━━ MATERIAL PROVIDED ━━

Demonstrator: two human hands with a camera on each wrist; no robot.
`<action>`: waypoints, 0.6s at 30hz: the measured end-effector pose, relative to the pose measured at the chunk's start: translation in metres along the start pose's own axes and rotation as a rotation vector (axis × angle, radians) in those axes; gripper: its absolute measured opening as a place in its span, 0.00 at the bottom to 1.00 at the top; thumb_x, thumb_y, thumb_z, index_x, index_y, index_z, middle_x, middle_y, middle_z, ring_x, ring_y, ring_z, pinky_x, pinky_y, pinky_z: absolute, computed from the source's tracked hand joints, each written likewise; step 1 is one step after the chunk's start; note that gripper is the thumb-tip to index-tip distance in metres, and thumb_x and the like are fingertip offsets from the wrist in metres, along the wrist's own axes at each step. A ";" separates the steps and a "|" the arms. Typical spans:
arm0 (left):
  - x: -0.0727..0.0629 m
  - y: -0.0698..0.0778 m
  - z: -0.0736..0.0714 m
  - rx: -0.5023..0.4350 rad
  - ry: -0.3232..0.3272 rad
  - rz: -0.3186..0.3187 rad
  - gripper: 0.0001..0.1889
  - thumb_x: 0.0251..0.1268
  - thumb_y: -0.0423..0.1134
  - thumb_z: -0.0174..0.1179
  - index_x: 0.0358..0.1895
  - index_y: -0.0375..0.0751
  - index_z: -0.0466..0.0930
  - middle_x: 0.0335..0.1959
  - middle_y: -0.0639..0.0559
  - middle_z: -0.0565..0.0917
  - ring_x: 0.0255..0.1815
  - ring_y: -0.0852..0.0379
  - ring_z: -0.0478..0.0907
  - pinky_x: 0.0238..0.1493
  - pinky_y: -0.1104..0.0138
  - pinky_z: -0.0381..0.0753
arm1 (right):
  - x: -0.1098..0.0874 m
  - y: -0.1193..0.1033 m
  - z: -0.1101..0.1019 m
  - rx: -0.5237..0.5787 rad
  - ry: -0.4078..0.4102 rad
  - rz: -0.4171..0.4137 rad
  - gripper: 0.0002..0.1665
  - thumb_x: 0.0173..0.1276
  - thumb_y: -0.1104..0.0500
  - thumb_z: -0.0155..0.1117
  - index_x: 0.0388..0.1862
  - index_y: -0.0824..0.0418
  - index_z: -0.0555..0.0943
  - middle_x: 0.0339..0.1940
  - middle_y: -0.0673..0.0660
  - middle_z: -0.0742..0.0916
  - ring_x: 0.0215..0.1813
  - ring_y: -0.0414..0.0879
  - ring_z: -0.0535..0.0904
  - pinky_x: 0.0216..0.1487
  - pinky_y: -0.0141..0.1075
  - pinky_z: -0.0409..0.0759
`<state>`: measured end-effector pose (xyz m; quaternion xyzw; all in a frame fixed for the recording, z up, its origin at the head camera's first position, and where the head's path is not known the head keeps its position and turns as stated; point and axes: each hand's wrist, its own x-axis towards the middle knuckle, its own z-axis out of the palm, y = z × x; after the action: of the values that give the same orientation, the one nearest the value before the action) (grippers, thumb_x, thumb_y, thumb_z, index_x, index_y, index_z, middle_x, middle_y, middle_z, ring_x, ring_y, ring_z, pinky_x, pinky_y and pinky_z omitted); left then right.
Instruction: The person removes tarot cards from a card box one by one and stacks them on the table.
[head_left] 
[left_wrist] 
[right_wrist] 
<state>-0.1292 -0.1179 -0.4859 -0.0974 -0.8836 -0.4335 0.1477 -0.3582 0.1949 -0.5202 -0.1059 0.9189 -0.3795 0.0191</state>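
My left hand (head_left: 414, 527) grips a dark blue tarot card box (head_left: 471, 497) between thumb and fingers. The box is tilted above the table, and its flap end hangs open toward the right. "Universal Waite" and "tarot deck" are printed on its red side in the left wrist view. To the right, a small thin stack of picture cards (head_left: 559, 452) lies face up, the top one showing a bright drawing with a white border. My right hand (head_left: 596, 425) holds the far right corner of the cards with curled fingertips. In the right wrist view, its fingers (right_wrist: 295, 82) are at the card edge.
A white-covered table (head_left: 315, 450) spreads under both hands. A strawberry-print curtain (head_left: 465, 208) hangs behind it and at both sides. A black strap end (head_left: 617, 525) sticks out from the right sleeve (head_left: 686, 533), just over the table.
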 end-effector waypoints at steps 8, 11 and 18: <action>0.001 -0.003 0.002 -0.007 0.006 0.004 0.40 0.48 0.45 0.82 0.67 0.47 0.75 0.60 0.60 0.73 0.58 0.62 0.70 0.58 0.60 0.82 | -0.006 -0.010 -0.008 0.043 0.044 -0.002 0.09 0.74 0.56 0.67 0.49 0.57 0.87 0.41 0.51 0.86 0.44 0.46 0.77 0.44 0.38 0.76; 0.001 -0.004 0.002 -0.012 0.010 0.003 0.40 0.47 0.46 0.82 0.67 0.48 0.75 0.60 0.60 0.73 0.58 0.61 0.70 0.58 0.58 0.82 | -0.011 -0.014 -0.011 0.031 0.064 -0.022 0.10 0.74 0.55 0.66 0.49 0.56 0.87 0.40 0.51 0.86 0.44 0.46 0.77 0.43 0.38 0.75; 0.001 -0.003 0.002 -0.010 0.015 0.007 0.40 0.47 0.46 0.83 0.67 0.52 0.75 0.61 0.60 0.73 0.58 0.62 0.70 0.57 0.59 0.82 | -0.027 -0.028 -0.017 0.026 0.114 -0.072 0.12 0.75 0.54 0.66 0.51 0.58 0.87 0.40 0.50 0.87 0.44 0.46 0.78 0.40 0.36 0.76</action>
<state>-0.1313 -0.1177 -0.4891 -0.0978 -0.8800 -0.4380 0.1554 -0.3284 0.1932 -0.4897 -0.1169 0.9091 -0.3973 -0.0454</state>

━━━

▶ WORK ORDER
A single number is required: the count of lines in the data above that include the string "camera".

▶ RESULT OF THIS TASK
2